:: Data section ::

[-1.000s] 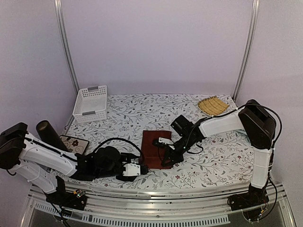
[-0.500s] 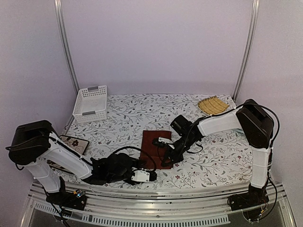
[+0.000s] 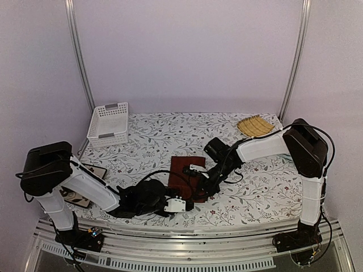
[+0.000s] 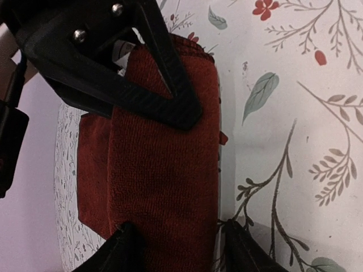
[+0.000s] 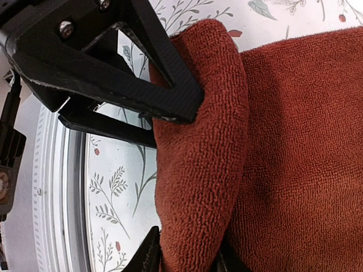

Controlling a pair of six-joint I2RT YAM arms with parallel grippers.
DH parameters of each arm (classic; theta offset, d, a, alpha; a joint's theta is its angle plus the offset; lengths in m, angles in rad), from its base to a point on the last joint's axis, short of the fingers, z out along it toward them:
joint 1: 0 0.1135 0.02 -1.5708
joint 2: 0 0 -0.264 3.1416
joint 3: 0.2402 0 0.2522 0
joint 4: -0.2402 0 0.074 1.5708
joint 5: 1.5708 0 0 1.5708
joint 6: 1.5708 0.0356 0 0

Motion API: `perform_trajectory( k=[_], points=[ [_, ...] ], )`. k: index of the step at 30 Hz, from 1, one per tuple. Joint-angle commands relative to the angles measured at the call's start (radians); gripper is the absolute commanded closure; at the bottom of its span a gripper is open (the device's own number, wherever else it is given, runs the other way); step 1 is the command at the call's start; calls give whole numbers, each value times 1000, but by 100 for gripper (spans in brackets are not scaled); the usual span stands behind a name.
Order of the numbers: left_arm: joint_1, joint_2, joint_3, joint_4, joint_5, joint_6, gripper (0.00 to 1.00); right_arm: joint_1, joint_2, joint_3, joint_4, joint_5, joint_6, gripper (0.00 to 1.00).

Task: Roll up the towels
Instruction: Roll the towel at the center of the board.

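Near the front edge of the flowered table cover (image 4: 295, 141), a dark rust-red towel (image 3: 181, 168) lies mostly flat, with its near edge turned over into one thick fold (image 5: 207, 73). Both arms reach low to that fold, close beside each other.

Seen from its wrist camera, the left gripper (image 4: 181, 181) stands astride the fold. One finger rests against the top of the cloth, the other sits below it, and the plump red roll fills the gap between them. The jaws are partway apart; whether they press the cloth or only bracket it cannot be told.

The right gripper (image 5: 190, 181) stands narrower. The rounded fold runs straight through its jaws, and the upper finger touches the cloth. Here too a firm pinch cannot be confirmed. Beyond these jaws, on the far side of the fold, spreads the flat part of the towel (image 5: 306, 170), not yet rolled.

Judging by this, the work is at the first turn of the roll, with most of the towel's length left to wind. The next move likely calls for both grippers to carry the fold over the flat part together, level and snug, so the roll neither skews nor slackens. No pale blue towel shows in any view.
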Motion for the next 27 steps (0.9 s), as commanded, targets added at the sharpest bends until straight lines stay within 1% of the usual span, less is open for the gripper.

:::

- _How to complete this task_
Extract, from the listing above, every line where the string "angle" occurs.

- _Response for this exercise_
DH parameters of each arm (classic; theta offset, d, a, alpha; a joint's theta is its angle plus the offset; lengths in m, angles in rad), from its base to a point on the last joint's axis, short of the fingers, z out along it toward them:
Motion API: `perform_trajectory( k=[_], points=[ [_, ...] ], )`. k: index of the step at 30 Hz, from 1, one per tuple. Joint-angle commands relative to the angles measured at the call's start (radians); gripper is the absolute commanded closure; at the bottom of its span a gripper is open (the device's own number, wherever else it is given, runs the other way); step 1 is the command at the call's start; calls give whole numbers, each value times 1000, but by 100 for gripper (spans in brackets are not scaled); the usual span stands behind a name.

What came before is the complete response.